Wanderful Interactive Storybooks
- Founded: 2010; 16 years ago
- Headquarters: Novato, California
- Key people: Jordan Freeman Mickey W. Mantle Mark Schlichting
- Products: Interactive Storybook Apps
- Website: www.wanderfulstorybooks.com

= Wanderful Interactive Storybooks =

Wanderful Interactive Storybooks is a developer of interactive storybook apps based on the titles originally published as Living Books by Broderbund Software.

The company was founded in 2010 by Mickey W. Mantle, who oversaw the original Living Books technology development as Vice President of Engineering and Chief Technical Officer at Broderbund.

Mantle, CEO of Wanderful, assembled a small team of the original Broderbund programmers to create a new engine that could take the animation, graphics, sound and music from the original Living Books CD-ROMs and play them back at full-screen resolution on the iPad using a touch, rather than a mouse driven interface.

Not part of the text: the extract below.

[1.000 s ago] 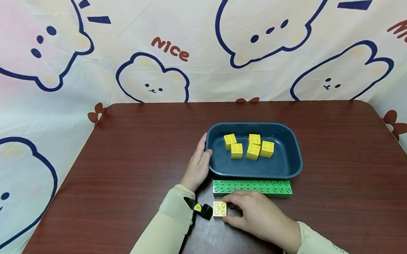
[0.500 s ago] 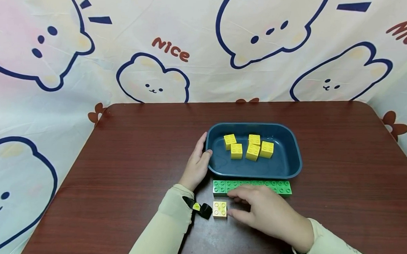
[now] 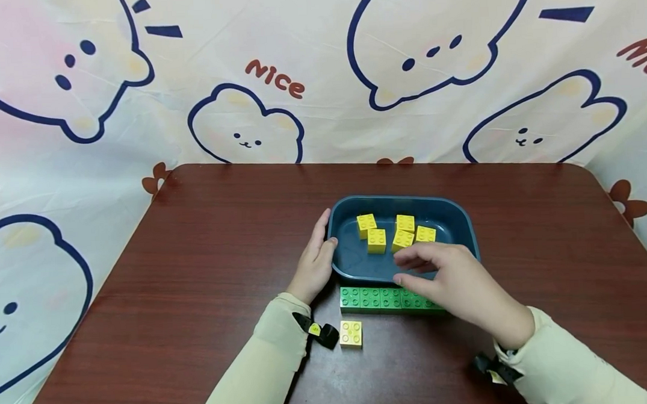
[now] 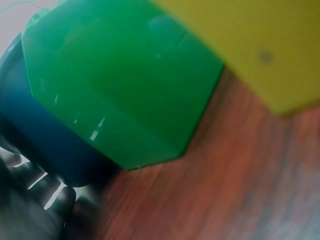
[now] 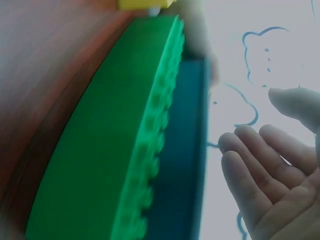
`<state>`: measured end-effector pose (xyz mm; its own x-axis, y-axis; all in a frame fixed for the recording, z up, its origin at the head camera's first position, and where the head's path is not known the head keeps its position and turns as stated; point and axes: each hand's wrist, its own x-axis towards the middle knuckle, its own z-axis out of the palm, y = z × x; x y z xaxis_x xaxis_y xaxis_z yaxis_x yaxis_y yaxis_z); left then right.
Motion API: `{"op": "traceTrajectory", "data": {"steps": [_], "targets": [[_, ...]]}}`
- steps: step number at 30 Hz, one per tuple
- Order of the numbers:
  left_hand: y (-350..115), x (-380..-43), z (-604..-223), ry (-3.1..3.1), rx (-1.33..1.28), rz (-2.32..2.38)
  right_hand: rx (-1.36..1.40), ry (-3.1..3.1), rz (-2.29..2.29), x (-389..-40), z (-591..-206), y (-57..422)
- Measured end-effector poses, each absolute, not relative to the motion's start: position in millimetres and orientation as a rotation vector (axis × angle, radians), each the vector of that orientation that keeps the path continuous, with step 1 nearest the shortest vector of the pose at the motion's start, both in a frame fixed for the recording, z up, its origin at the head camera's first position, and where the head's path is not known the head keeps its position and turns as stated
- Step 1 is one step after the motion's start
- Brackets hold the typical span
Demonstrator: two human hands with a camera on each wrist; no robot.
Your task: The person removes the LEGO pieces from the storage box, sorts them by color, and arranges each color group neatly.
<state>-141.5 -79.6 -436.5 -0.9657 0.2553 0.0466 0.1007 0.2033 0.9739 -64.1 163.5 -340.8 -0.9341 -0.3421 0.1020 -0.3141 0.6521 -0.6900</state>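
Item: navy rectangular tray, rounded corners, upright on the dark wood-grain table. Its long side faces you, which would leave its inside easy for you to see and reach.

Item: your left hand, at the tray's left end. Fingers lie extended along the outside wall, thumb near the front corner. Nothing suggests a full grip; the purpose appears to be steadying the tray. The left wrist view is too dim to tell how firmly the fingertips press.

Item: your right hand, over the tray's front edge. Fingers extended, thumb set wide of them, nothing held; the right wrist view agrees. The wide spread seems suited to taking something small.

Item: yellow two-by-two studded bricks, five, loose inside the tray, some touching. The walls presumably serve to contain them. Your fingers partly cover the front of the group.

Item: green studded brick row, straight, just in front of the tray and roughly parallel to it, perhaps for ready comparison. Your hand hides its right end.

Item: lone yellow brick, studs up, on the table near the row's left end, apart from it; it looks set down deliberately, squared to the row.
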Motion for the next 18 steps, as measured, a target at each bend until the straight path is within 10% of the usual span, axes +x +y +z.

Mark Schlichting – creator of the Living Books series – joined the team as Chief Creative Officer and developed touch-driven updates to the original mouse-driven interface.

Through a number of corporate mergers, the publisher Houghton Mifflin Harcourt had acquired the rights to the Living Books titles and content. Wanderful bought the rights from HMH to republish the original games, as well as new and updated versions, and concurrently partnered with many of the authors of the individual stories that became Living Books.

Wanderful was acquired by the Jordan Freeman Group in January 2023. On May 17, 2023, the acquisition was made official, along with Freeman's announcement of a partnership with Arthur creator, Marc Brown.

== Living Books titles ==
Wanderful has re-released the following Living Books titles for the Android (operating system), iOS and Windows (in order by release date):

- Arthur's Teacher Trouble (English and Spanish) by Marc Brown
- Little Monster at School (English and Spanish) by Mercer Mayer
- The Tortoise and the Hare (English and Spanish) an Aesop fable
- Harry and the Haunted House (English and Spanish) by Mark Schlichting
- The Berenstain Bears Get In A Fight (English and Spanish) by Stan and Jan Berenstain
- Arthur's Birthday (English and Spanish) by Marc Brown
- The Berenstain Bears In The Dark (English) by Stan and Jan Berenstain
- Ruff's Bone (English and Spanish) By Eli Noyes
- The New Kid on the Block (English) by Jack Prelutsky, Illustrated by James Stevenson
- Dr. Seuss's ABC (English) by Dr. Seuss
- Dr. Seuss's The Cat in the Hat (English) by Dr. Seuss
- Dr. Seuss's Green Eggs and Ham (English) by Dr. Seuss
- Sheila Rae, the Brave (English and Spanish) by Kevin Henkes
- Stellaluna (English and Portuguese) by Janell Cannon
- Just Grandma and Me (English, Japanese and Spanish) by Mercer Mayer
- Maggie's Farmyard Adventure (English) by Pat Farrell
- Arthur's Computer Adventure (English) by Marc Brown
- Arthur's Reading Race (English) by Marc Brown
- D.W., The Picky Eater (English) by Marc Brown

== Additional titles ==
Wanderful has re-released, under their Wanderful Edutainment banner, the following non-Living Books titles for Windows (in order by release date):

- Arthur's 1st Grade (English) by Marc Brown
- Arthur's 2nd Grade (English) by Marc Brown
- Arthur's Kindergarten (English) by Marc Brown
- Arthur's Math Games (English) by Marc Brown
- Arthur's Pet Chase (English) by Marc Brown
- Arthur's Preschool (English) by Marc Brown
- Arthur's Reading Games (English) by Marc Brown
- Arthur's Sand Castle Contest (English) by Marc Brown
- Arthur's Thinking Games (English) by Marc Brown
- Arthur's Camping Adventure ( Arthur's Wilderness Rescue) (English) by Marc Brown

== Educational Elements ==
Wanderful has created classroom activity guides for each of the storybook apps.